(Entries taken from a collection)
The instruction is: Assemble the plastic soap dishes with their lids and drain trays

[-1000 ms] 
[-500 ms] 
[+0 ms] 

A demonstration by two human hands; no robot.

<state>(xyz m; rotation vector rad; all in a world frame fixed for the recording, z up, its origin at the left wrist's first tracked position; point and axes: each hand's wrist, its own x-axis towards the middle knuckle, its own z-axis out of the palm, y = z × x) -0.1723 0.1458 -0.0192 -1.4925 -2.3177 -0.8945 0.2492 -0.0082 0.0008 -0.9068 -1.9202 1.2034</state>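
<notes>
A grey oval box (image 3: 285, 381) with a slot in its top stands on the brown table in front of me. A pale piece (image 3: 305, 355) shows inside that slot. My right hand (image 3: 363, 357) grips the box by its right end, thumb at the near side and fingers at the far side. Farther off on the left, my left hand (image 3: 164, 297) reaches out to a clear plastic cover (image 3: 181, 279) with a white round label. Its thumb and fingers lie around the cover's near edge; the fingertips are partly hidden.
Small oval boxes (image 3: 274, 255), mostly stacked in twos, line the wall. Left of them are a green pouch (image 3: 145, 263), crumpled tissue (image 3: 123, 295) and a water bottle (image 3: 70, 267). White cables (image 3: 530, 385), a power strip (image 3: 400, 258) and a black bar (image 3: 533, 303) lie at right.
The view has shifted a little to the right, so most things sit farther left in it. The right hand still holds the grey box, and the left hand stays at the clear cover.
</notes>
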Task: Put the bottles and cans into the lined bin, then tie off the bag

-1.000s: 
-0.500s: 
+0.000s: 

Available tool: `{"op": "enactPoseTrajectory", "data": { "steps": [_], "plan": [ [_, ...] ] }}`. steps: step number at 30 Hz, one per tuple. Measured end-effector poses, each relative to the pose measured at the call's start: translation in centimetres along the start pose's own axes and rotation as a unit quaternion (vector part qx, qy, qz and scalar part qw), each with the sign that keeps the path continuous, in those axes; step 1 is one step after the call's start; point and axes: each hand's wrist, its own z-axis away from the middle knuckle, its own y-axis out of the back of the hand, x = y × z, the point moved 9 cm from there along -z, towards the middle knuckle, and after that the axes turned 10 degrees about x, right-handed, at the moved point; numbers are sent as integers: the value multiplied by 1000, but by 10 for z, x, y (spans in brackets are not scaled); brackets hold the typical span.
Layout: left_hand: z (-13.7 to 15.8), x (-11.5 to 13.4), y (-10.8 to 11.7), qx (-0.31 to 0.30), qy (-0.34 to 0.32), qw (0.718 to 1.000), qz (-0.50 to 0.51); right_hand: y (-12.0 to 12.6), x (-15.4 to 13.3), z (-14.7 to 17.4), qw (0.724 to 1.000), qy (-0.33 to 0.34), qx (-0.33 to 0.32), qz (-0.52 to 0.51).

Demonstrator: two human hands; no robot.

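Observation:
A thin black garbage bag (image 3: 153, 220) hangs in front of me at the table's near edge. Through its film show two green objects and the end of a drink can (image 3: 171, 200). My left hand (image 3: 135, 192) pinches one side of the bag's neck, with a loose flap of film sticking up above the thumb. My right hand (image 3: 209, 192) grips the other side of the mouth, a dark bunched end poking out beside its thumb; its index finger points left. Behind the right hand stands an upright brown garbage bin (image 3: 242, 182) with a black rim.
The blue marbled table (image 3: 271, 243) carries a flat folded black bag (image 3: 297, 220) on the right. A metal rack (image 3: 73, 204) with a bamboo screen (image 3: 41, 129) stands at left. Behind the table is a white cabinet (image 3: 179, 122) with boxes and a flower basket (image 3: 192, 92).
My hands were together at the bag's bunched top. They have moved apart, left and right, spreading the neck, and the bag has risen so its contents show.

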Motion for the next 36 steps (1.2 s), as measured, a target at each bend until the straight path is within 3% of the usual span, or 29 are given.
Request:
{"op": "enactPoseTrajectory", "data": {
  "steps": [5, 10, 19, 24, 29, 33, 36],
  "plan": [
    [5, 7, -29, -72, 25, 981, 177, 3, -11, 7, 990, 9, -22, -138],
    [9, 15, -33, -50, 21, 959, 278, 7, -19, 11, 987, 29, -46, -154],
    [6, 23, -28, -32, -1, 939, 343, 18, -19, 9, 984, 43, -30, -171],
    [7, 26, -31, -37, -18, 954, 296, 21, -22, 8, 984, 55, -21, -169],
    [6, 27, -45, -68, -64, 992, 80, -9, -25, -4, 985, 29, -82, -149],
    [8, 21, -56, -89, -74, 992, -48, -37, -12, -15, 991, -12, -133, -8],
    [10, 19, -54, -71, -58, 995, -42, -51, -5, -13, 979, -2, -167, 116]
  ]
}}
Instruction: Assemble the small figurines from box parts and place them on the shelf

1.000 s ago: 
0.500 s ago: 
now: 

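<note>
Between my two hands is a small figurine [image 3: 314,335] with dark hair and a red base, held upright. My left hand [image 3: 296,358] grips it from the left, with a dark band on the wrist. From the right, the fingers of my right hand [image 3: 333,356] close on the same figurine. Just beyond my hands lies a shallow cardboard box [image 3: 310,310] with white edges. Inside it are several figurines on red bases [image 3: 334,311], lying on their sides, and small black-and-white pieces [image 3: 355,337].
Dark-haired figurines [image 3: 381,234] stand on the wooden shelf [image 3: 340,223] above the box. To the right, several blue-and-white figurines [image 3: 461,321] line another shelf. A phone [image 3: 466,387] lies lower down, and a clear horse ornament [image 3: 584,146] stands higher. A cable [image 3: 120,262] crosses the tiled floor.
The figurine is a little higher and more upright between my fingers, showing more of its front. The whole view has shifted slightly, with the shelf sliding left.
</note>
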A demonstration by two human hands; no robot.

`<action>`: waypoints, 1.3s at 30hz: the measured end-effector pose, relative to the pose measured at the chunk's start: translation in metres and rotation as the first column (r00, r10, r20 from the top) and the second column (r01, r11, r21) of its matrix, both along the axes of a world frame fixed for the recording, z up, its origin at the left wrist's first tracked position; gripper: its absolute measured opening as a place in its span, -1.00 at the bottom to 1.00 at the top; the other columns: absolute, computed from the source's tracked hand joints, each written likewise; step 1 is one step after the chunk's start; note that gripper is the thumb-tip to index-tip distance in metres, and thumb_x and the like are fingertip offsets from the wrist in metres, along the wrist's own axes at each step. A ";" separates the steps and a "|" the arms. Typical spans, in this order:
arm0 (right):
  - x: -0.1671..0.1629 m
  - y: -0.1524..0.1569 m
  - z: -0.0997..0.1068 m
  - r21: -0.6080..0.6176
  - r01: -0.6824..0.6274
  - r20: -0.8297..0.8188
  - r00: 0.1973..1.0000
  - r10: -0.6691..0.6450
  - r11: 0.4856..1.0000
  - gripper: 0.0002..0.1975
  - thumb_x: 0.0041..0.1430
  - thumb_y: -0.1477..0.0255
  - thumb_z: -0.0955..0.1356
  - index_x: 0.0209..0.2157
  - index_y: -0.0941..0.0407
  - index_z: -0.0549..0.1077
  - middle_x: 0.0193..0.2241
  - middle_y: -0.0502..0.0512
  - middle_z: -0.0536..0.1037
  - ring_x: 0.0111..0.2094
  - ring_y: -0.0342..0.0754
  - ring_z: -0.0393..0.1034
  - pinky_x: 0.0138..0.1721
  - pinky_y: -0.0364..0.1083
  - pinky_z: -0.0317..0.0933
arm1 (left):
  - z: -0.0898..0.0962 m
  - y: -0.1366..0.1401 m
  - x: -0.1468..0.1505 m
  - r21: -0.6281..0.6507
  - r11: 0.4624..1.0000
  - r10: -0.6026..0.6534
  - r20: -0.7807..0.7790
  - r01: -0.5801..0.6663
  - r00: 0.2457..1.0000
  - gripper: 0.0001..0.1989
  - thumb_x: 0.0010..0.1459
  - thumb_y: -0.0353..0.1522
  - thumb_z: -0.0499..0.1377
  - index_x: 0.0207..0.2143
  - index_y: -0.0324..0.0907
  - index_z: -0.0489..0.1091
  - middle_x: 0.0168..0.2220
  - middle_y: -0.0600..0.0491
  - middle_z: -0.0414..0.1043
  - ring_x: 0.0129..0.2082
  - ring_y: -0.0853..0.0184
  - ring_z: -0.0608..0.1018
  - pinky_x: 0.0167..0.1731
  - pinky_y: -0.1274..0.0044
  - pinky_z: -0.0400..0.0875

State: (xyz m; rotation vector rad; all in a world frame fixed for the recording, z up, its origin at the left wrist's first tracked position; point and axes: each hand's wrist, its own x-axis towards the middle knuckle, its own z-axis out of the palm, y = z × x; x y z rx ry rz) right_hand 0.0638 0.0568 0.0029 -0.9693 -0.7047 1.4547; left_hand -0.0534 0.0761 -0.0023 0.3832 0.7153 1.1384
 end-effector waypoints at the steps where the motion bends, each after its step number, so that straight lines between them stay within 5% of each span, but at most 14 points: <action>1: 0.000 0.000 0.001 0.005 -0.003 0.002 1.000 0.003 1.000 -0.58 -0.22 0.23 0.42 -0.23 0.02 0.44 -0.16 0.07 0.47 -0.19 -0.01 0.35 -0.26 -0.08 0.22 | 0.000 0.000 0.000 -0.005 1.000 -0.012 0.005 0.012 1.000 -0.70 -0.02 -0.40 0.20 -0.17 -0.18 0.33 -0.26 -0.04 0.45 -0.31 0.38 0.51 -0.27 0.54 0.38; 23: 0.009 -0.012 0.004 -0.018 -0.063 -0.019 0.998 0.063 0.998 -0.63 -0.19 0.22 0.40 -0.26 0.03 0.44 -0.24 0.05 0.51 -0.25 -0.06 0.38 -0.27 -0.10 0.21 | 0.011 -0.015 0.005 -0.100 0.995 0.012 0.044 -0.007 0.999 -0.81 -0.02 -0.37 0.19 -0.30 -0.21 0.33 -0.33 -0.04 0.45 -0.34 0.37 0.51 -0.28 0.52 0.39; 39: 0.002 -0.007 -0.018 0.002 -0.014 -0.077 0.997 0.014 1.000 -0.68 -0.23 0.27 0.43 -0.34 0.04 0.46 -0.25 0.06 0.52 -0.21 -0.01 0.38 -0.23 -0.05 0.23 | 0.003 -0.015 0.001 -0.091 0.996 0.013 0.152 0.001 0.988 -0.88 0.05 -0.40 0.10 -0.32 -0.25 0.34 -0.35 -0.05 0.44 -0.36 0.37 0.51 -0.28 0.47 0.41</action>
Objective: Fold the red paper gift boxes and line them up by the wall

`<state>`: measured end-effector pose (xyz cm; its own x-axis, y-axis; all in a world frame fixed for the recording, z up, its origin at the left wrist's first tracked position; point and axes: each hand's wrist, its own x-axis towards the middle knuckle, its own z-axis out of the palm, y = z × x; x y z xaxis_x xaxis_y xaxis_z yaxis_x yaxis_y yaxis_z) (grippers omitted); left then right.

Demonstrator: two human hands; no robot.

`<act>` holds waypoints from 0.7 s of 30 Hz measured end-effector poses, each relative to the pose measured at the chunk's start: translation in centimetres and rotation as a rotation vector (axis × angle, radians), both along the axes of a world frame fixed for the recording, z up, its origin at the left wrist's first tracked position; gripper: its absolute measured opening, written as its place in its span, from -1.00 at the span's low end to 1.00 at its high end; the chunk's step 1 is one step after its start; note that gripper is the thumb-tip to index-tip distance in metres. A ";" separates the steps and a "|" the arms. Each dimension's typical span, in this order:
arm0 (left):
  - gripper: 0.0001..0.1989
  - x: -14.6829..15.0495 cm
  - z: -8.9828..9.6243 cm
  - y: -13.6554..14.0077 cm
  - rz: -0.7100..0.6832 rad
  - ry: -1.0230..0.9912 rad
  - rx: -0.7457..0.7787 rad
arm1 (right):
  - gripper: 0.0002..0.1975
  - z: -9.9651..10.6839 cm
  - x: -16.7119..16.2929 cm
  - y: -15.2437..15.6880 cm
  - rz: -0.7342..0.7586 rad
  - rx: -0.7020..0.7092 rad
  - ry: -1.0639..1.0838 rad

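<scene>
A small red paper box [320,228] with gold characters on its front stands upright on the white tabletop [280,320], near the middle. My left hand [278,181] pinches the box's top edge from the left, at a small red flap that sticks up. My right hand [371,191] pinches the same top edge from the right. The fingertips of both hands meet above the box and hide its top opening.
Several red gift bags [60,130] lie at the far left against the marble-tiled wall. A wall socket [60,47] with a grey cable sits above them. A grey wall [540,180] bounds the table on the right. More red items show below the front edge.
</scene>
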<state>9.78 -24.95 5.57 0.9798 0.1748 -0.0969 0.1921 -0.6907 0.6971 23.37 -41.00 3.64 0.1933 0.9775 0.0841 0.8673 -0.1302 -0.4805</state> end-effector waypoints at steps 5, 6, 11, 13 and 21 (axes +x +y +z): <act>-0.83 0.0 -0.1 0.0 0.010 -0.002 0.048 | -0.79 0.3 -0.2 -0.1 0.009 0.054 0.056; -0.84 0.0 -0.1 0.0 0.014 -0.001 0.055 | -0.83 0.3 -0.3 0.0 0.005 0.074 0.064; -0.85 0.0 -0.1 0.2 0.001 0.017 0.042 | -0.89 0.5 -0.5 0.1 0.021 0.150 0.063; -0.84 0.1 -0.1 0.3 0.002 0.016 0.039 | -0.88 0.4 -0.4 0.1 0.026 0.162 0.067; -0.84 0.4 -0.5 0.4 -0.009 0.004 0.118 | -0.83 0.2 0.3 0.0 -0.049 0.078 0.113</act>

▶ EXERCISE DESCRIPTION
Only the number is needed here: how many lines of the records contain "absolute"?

▶ EXERCISE SOLUTION
2